● What you have to do
Return only the lines of the listing below that run from the line with "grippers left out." through the line with "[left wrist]", both ends included, exactly as written.

● Exercise data
* * *

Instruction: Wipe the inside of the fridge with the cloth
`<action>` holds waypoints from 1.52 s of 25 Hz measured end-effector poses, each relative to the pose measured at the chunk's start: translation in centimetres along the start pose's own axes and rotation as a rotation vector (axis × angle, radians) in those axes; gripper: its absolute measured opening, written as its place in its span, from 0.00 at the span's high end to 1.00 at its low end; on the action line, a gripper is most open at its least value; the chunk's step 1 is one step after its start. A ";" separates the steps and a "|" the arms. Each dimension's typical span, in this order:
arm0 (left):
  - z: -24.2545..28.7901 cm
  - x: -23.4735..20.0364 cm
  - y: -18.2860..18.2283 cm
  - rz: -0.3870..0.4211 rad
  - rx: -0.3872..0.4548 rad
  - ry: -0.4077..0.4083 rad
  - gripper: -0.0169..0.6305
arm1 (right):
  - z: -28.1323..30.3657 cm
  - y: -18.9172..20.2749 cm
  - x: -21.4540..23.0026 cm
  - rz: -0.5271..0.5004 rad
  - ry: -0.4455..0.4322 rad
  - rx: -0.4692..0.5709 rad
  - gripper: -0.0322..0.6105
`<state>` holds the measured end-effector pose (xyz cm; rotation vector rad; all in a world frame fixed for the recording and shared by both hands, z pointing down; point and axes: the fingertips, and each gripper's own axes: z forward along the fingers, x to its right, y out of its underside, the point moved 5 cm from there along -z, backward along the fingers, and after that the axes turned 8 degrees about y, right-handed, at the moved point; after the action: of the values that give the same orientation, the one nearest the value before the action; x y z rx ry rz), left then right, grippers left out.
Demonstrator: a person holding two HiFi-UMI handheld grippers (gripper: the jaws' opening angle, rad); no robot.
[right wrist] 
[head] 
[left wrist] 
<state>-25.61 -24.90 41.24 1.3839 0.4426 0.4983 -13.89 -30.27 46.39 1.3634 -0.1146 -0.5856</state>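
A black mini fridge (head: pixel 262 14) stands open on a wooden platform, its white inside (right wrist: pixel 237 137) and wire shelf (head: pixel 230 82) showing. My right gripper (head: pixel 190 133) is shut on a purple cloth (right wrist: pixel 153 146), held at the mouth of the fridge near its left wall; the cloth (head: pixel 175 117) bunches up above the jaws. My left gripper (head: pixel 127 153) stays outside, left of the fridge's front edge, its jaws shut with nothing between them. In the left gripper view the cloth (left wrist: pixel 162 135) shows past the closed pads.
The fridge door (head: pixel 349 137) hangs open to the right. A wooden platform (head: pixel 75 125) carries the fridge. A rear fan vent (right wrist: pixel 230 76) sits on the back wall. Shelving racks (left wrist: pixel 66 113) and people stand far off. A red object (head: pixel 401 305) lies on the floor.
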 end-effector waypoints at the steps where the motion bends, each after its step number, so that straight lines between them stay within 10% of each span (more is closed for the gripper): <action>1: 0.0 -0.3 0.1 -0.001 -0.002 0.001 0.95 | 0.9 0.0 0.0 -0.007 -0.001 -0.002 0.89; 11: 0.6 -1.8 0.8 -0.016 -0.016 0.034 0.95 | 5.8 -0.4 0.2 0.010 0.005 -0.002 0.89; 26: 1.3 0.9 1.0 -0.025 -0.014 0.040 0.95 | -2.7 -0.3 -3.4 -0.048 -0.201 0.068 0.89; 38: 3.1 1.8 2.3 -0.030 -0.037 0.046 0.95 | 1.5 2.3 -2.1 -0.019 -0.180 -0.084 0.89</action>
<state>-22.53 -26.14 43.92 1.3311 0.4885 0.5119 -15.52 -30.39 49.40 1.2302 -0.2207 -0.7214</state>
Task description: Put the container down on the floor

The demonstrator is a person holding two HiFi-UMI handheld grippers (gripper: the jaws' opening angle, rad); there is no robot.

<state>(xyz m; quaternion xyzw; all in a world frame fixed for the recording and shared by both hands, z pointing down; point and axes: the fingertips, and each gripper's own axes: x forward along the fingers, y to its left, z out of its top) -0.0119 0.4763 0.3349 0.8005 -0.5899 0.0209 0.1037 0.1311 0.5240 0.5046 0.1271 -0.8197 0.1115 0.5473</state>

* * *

● Answer
`<state>` holds the measured end-effector pose (xyz cm; rotation vector rad; all in a world frame fixed for the recording and shared by both hands, z pointing down; point and axes: the fingertips, and each gripper's own axes: z forward along the fingers, x to its right, y out of its underside, the point moved 5 cm from there along -z, backward along the fingers, and after that the axes turned 8 degrees about y, right-handed, at the moved point; after the action: of the values that give the same orientation, the one nearest the value before the action; x y z rx ry rz), left then right, grippers left out.
Demonstrator: a person holding two HiFi-UMI handheld grippers (gripper: the jaws' opening angle, rad); no robot.
[right wrist] 
[head] 
[left wrist] 

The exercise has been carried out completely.